PREAMBLE
(you can skip down 4 paragraphs if you’re sick of me reiterating my stance on horror remakes)
Let me get my biases out of the way for any newcomers. I got a grudge against Michael Bay’s horror-recycling outfit Platinum Dunes and director Marcus Nispel for what they did to TEXAS CHAIN SAW MASSACRE. I don’t think they understand what made these movies good in the first place. The producers (pictured left) talk a good game about being horror fans, but it doesn’t show. These movies seem like they’re made by cynical used car salesman douchebags who think horror is an easy genre to do and don’t give a shit if their movies are even watchable as long as they have enough sweaty people to show in the trailer and a title that sounds vaguely familiar enough to teenagers that they’ll pay money to see it on the opening weekend. It’s basically a scam, a mathematical equation to make short-term money with a movie most people will never want to see again.
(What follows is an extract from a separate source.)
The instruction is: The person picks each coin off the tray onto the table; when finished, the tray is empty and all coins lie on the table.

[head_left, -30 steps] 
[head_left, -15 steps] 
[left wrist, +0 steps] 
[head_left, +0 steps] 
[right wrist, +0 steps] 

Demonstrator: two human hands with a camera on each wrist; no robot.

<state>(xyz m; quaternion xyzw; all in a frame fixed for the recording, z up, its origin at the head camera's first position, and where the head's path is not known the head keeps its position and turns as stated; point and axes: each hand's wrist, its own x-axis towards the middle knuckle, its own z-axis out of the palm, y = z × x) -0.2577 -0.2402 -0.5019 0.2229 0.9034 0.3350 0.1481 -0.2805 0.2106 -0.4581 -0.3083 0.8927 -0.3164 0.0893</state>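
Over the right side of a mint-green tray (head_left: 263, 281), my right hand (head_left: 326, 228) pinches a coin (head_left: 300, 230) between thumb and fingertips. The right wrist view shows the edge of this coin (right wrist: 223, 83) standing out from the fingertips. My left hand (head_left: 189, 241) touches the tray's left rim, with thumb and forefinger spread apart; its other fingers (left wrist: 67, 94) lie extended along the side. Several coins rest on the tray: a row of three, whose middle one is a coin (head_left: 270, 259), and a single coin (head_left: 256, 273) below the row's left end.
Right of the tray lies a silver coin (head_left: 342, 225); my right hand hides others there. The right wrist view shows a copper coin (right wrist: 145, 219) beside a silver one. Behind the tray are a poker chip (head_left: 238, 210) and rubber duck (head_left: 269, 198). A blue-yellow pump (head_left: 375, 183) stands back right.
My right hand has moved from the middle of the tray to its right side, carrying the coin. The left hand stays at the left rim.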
If they could do that with just a poster and not even have to make a movie they would do that too. Or if it was that profitable to sell bootleg t-shirts or engraved watches or something. They don’t give a shit.
On the other hand, they have pretty cinematography.
I’m the type of dude that pays to see all kinds of horror movies that I know I shouldn’t. But I got fed up enough with the Platinum Dunes remake spree that even though I wanted to see this one pretty bad I restrained myself and waited for video. I had to stop being one of the marks who keep them in business. They already got NIGHTMARE ON ELM STREET on the hit list, ready to re-imagine it with extreme prejudice. I can’t stop the fuckers but at least I can divest my money from their dirty business and keep my soul clean.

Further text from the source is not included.